Since then, Laura has also reunited with her birth father, Sean Morrison of Massachusetts. He and Dupras had only dated for a short time, so he never knew that he’d fathered a child. 
“After Laura contacted me I wrote him a letter, and as soon as he read it, he wanted to meet her, too. He’s very much a part of her life now. I have sons and he has a son. 
Laura is our only daughter,” said Dupras. 
In fact, in the four years since finding her birth parents, Laura’s extended family has grown exponentially — including half-siblings, step-parents, aunts, uncles and the rest of the story behind her big brown eyes and dimples. 
For Dupras, there was one puzzle yet to be solved as Laura’s wedding day grew closer. 
“I felt so lucky that Carylyn accepted me the way she did. 
I am so grateful for all she’s done for Laura and I didn’t want to take anything away from her. She is rightfully the mother of the bride,” Dupras said. 
Her solution was to become a justice of the peace, so that she could perform the ceremony. Nobody could have scripted a happier, more perfect ending, said Laura. 
“My whole life I knew I’d find my birth mother. I always knew somehow that we’d all be together, and it would be wonderful. I just can’t believe it’s really happened,” said Laura, who had wisely tucked a box of tissues next to her on the bed. 

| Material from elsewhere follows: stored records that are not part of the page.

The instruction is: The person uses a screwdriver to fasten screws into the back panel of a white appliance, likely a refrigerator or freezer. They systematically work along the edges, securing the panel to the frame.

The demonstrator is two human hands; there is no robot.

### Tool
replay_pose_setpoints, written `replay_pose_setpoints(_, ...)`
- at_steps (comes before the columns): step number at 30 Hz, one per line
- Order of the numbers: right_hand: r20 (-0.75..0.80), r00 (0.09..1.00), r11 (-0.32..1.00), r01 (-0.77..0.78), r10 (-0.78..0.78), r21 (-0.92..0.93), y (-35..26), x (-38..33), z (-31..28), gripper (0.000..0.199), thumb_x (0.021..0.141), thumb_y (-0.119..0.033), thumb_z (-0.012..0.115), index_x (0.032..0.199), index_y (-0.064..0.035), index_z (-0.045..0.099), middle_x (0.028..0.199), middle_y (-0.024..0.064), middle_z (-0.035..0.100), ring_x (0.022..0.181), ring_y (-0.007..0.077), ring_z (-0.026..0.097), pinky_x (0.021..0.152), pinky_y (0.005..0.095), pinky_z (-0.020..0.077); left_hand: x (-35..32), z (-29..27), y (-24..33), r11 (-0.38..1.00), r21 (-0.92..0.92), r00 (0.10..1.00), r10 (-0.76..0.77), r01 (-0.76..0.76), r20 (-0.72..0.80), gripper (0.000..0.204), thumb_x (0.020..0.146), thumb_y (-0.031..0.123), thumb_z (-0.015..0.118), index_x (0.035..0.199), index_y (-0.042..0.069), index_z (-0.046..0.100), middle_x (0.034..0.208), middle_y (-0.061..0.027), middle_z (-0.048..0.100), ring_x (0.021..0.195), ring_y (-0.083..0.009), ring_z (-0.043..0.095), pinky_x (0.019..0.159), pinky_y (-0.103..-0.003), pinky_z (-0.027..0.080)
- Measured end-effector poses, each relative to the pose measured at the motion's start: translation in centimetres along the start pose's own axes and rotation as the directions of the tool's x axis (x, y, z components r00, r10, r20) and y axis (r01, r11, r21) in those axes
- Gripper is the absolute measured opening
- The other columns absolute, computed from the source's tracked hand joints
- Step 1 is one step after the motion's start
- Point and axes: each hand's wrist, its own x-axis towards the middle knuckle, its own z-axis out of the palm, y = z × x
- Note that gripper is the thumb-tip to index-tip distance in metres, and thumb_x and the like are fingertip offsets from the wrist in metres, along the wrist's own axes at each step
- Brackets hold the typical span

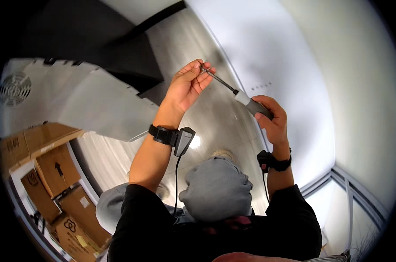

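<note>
Nearest, black sleeves (139,209) are framing a knee in grey trousers (217,187), while wrist straps (164,135) are carrying small dark boxes. The right hand (274,122) is wrapping round the handle of a screwdriver (243,97) — the tool is slanting between both hands, above the floor (224,126). The left hand (189,85) is pinching at its tip with thumb and finger; whether it is also holding something tiny, I cannot tell. Farther out, cardboard boxes (80,203) are filling the lower left — a white panel (289,74) is standing rightward.
</note>
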Motion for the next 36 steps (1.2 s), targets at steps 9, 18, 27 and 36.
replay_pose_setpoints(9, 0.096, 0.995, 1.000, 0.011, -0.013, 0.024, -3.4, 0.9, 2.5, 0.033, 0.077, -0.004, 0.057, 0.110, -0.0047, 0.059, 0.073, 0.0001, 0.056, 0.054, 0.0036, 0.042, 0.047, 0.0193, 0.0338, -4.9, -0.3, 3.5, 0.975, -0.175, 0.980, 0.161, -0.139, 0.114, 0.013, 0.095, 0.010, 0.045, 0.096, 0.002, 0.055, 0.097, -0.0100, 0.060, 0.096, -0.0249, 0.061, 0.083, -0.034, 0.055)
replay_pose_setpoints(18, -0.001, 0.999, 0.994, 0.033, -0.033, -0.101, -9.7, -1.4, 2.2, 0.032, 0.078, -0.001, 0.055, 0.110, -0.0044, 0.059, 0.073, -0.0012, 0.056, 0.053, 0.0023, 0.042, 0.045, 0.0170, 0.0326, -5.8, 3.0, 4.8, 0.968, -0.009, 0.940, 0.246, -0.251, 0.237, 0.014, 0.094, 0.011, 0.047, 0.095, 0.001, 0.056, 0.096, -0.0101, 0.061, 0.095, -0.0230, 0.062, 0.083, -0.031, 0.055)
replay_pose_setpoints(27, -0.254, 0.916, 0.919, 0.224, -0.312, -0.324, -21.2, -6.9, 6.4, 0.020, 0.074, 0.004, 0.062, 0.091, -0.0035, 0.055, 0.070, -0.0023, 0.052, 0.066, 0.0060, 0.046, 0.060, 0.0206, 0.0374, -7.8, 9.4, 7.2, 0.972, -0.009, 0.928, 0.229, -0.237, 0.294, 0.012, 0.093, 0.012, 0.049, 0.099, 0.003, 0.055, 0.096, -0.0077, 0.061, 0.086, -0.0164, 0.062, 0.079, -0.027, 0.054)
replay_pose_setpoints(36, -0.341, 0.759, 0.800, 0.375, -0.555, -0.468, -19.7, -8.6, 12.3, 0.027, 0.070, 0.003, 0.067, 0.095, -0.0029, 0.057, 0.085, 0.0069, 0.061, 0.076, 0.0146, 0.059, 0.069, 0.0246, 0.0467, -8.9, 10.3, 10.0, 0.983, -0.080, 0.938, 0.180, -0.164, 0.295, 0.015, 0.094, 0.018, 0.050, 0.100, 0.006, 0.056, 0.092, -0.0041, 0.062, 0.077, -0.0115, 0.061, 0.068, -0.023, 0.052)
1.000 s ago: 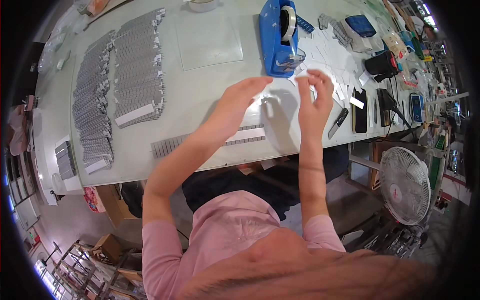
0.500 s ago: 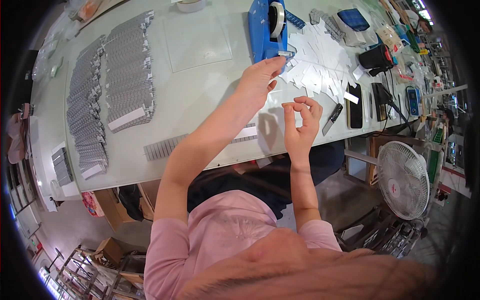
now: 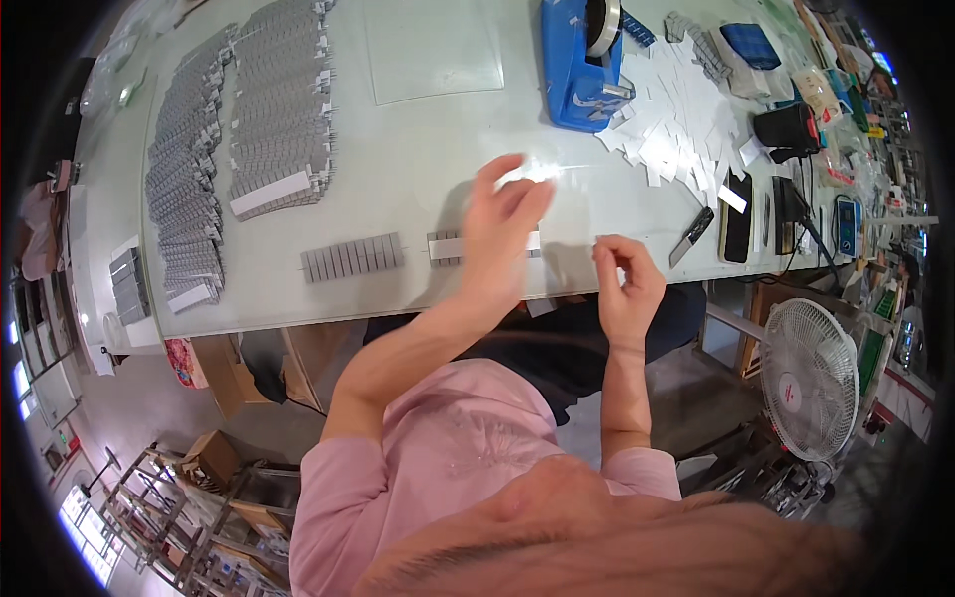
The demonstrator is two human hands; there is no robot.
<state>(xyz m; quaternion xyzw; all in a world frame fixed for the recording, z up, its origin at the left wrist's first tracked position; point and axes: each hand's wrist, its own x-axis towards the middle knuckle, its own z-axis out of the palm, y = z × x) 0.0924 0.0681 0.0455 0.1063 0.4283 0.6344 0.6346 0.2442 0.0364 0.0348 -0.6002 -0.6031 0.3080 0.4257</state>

Tear prevention was futile. 
“It’s just too perfect. Michele gave me away once; now she’s giving me away again,” said Laura, dabbing at the corners of her eyes. 
“These are happy tears.” 
Dupras said she always knew that adoption was the right choice. 
“I assure you that Laura would have had a wonderful life if I’d kept her, but only because my parents would have made it that way. No 16-yearold is ready to raise a child, period,” Dupras said. 
It’s unfortunate that so many girls believe abortion is the “easy” way out, she said. 
“With all these shows on television about teen moms, you see these girls with a warped sense of reality. They think if they keep their baby they will be able to hang onto the baby’s father forever, or that giving up their child for adoption means they’re giving a child away. What they don’t realize is there are so many wonderful couples out there who can’t have children of their own,” Dupras said. 
McEntee said she, too, always knew that this was meant to be. 
“We told Laura the truth from the time she was little, and she’d often say, ‘Tell me the story, Mommy.’ And so I would tell her that, once upon a time, she had another mommy who cared for her very much, but who let us take her for a time, and love her, and raise her, and that someday we’d all get back together. And maybe that’s part of it,” McEntee said. “Maybe that’s why Laura always knew, in her heart, that her life would have this fairytale ending.”